Information supplied:

---+---

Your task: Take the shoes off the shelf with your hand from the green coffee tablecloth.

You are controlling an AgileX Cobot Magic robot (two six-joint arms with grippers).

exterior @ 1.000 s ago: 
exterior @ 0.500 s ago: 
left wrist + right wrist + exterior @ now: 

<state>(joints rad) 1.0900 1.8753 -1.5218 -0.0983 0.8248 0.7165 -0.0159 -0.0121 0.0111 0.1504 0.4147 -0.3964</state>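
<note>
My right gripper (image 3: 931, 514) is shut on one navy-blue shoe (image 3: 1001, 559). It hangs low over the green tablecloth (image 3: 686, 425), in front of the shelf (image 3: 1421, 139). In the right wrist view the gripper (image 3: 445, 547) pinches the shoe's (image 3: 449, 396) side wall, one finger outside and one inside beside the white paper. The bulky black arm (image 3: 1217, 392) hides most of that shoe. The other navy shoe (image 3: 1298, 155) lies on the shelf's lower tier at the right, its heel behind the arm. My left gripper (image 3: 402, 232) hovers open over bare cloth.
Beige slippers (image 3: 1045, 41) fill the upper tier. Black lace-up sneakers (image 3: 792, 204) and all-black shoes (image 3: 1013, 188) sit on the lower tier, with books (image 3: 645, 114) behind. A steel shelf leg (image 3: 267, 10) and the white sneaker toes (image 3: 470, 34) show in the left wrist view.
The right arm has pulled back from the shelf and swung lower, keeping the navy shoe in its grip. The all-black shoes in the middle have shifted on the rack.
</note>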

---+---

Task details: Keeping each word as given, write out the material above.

Written response:
Your task: Take the shoes off the shelf with your hand from the green coffee tablecloth.

You are controlling an AgileX Cobot Magic robot (two six-joint arms with grippers).

exterior @ 1.000 s ago: 
exterior @ 0.500 s ago: 
left wrist + right wrist + exterior @ now: 

<state>(joints rad) 1.0900 1.8753 -1.5218 -0.0983 0.8248 0.7165 -0.0159 -0.0121 0.0111 0.1504 0.4147 -0.3964</state>
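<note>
My right gripper (image 3: 931, 514) is shut on one navy-blue shoe (image 3: 1001, 559). It hangs low over the green tablecloth (image 3: 686, 425), in front of the shelf (image 3: 1421, 139). In the right wrist view the gripper (image 3: 445, 547) pinches the shoe's (image 3: 449, 396) side wall, one finger outside and one inside beside the white paper. The bulky black arm (image 3: 1217, 392) hides most of that shoe. The other navy shoe (image 3: 1298, 155) lies on the shelf's lower tier at the right, its heel behind the arm. My left gripper (image 3: 402, 232) hovers open over bare cloth.
Beige slippers (image 3: 1045, 41) fill the upper tier. Black lace-up sneakers (image 3: 792, 204) and all-black shoes (image 3: 1013, 188) sit on the lower tier, with books (image 3: 645, 114) behind. A steel shelf leg (image 3: 267, 10) and the white sneaker toes (image 3: 470, 34) show in the left wrist view.
The right arm has pulled back from the shelf and swung lower, keeping the navy shoe in its grip. The all-black shoes in the middle have shifted on the rack.
</note>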

What came before is the complete response.